▶ The problem: Restate, exactly and without pictures, the lines from the start of the listing below through the line holding "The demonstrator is".

+-------+

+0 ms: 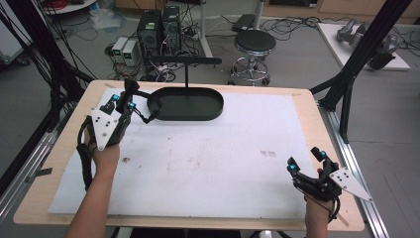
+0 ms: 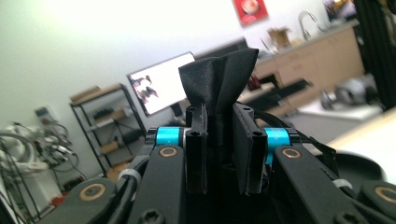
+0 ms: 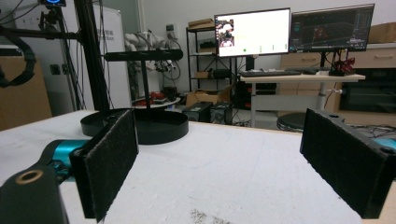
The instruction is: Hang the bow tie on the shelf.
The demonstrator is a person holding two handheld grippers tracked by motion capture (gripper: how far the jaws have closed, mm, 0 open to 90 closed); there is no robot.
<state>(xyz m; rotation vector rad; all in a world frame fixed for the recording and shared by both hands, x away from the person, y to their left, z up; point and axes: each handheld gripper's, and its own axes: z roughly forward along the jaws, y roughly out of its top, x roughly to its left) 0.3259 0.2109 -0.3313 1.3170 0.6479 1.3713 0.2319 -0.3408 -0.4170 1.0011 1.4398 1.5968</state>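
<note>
My left gripper (image 1: 125, 102) is held above the table's far left, shut on a black strap (image 1: 143, 113). One end of the strap sticks up past the jaws and the rest loops down toward the black oval stand base (image 1: 198, 113). In the left gripper view the strap's folded black fabric (image 2: 219, 81) rises from between the closed pads of my left gripper (image 2: 219, 144). My right gripper (image 1: 307, 161) rests at the near right of the table, open, with nothing between its pads (image 3: 109, 158). The right gripper view also catches the strap (image 3: 21, 56) hanging at upper left.
The stand has an upright post and a horizontal black bar (image 1: 185, 60) above its base. A white sheet (image 1: 208, 158) covers the wooden table. Behind the table are a stool (image 1: 254, 44), computer towers (image 1: 158, 27) and cables on the floor.
</note>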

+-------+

▶ Answer below:
+0 ms: 
+0 ms: 
+0 ms: 
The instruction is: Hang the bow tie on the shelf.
The demonstrator is a person holding two handheld grippers tracked by motion capture (gripper: how far the jaws have closed, mm, 0 open to 90 closed); there is no robot.

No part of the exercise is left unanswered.